New Caledonia Super Ligue
- Season: 2019
- Champions: Hienghène Sport
- Relegated: Trio Kedeigne Wacaelé
- OFC Champions League: Hienghène Sport Magenta

= 2019 New Caledonia Super Ligue =

The 2019 New Caledonia Super Ligue is the 46th season of the New Caledonia Super Ligue, the top-flight football league in New Caledonia. The season started on 30 March 2019. A.S. Magenta were the defending champions. Hienghène Sport were crowned champions.

==Teams==
A total of ten teams compete in the league, reduced from the previous season of twelve teams.
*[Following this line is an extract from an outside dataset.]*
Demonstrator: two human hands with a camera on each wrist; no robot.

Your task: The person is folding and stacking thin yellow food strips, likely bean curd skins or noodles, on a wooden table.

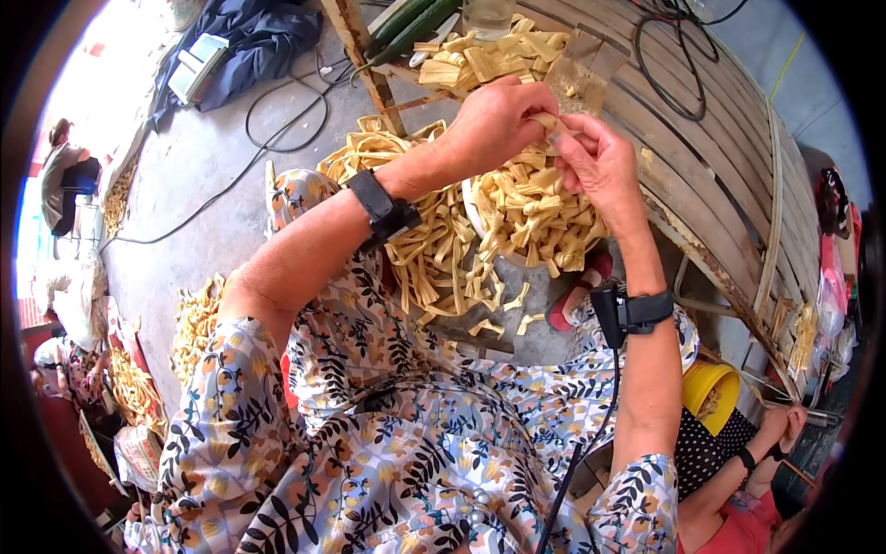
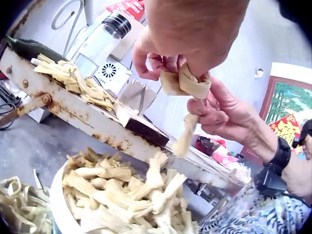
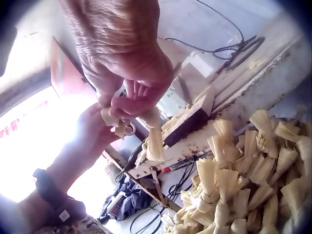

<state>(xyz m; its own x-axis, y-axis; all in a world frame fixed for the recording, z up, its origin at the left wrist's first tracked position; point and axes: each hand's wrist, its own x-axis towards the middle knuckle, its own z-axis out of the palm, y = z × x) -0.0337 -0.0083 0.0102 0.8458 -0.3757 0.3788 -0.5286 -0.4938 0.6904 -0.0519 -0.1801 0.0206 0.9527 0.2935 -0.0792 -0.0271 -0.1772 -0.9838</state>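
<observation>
Both hands meet above a heap of knotted pieces, working one pale yellow flat strip (image 2: 195,87). My left hand (image 1: 498,122) pinches the looped upper part of it between thumb and fingers. My right hand (image 1: 604,168) pinches the same strip from the other side, just below the loop. A short fanned tail (image 2: 184,139) of the strip hangs under the right fingers. Below the hands, a white bowl (image 2: 58,207) is piled with similar knotted pieces (image 1: 535,217). Long loose strips (image 1: 429,254) lie beside the bowl, on its left in the head view.
A slatted table (image 1: 711,166) with a rusty edge stands just beyond the bowl. It bears flat cut pieces (image 1: 498,60), a clear jar (image 2: 100,41) and green cucumbers (image 1: 411,32). Black cable (image 1: 249,152) runs across the floor. Another person's hands (image 1: 784,429) are at lower right.
</observation>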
Thio Sport, Racing de Poindimié, and AGJP were relegated from last season, and were replaced by promoted team Wacaelé.
- Hienghène Sport
- Horizon Patho
- Lössi
- Magenta
- Mont-Dore
- Ne Drehu
- Tiga Sport
- Trio Kedeigne
- Wacaelé
- Wetr

==League table==

| Pos | Team | Pld | W | D | L | GF | GA | GD | Pts | Qualification or relegation |
| 1 | Hienghène Sport (C, Q) | 18 | 15 | 2 | 1 | 60 | 15 | +45 | 65 | Qualification to 2021 OFC Champions League group stage |
| 2 | Magenta (Q) | 18 | 14 | 3 | 1 | 56 | 19 | +37 | 63 |
| 3 | Mont-Dore | 18 | 7 | 3 | 8 | 34 | 30 | +4 | 42 |  |
| 4 | Tiga Sport | 18 | 7 | 3 | 8 | 29 | 29 | 0 | 42 |
| 5 | Ne Drehu | 18 | 6 | 6 | 6 | 25 | 31 | −6 | 42 |
| 6 | Lössi | 18 | 6 | 6 | 6 | 31 | 44 | −13 | 42 |
| 7 | Wetr | 18 | 6 | 2 | 10 | 33 | 35 | −2 | 38 |
| 8 | Horizon Patho | 18 | 5 | 4 | 9 | 27 | 36 | −9 | 37 |
| 9 | Trio Kedeigne (R) | 18 | 4 | 2 | 12 | 27 | 53 | −26 | 32 | Qualification to Relegation playoff |
| 10 | Wacaelé (R) | 18 | 4 | 1 | 13 | 28 | 58 | −30 | 31 | Relegation to New Caledonia Ligue 2 |

==Relegation playoff==
The four participating teams were:
- Trio Kedeigne (Super Ligue 9th place)
- Baco (winners of Promotion d'Honneur Nord)
- Kunié (winners of Promotion d'Honneur Sud)
- Qanono (winners of Championnat des Iles)

The two winners of the relegation playoff matches earned places in the 2020 New Caledonia Super Ligue.

Baco and Kunié were promoted; Trio Kedeigne were relegated.